___ Raw data ___
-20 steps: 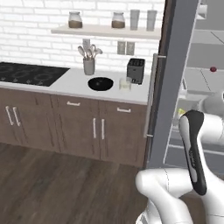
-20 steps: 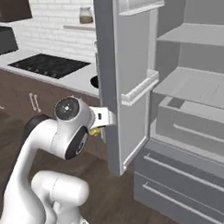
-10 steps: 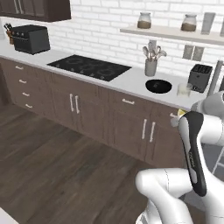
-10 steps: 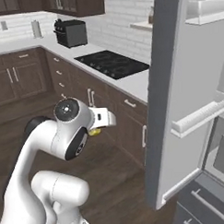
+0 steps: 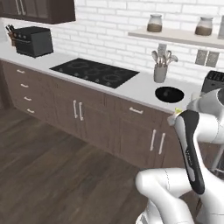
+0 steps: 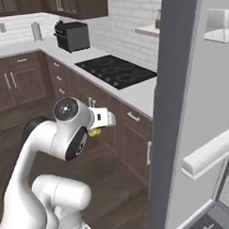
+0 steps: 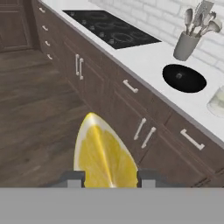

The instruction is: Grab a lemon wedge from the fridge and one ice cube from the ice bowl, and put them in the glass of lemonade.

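White and folded at the elbow, the arm is holding its gripper out over the wood floor before the cabinets, fingers clamping the lemon wedge. On the counter ahead, the ice bowl is holding a barely visible ice cube; the glass of lemonade is sitting cut off at the edge.

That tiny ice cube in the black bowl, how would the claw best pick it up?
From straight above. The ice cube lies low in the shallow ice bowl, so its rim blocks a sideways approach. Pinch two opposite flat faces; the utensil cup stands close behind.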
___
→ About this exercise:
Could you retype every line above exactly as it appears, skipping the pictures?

→ Answer section:
-20 steps: 
-20 steps: 
-10 steps: 
-10 steps: 
+0 steps: 
+0 steps: 
+0 steps: 

The instruction is: Grab a lemon wedge from the fridge and one ice cube from the ice bowl, and put them in the glass of lemonade.

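White and folded at the elbow, the arm is holding its gripper out over the wood floor before the cabinets, fingers clamping the lemon wedge. On the counter ahead, the ice bowl is holding a barely visible ice cube; the glass of lemonade is sitting cut off at the edge.

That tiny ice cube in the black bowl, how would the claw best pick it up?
From straight above. The ice cube lies low in the shallow ice bowl, so its rim blocks a sideways approach. Pinch two opposite flat faces; the utensil cup stands close behind.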

No more output is expected here.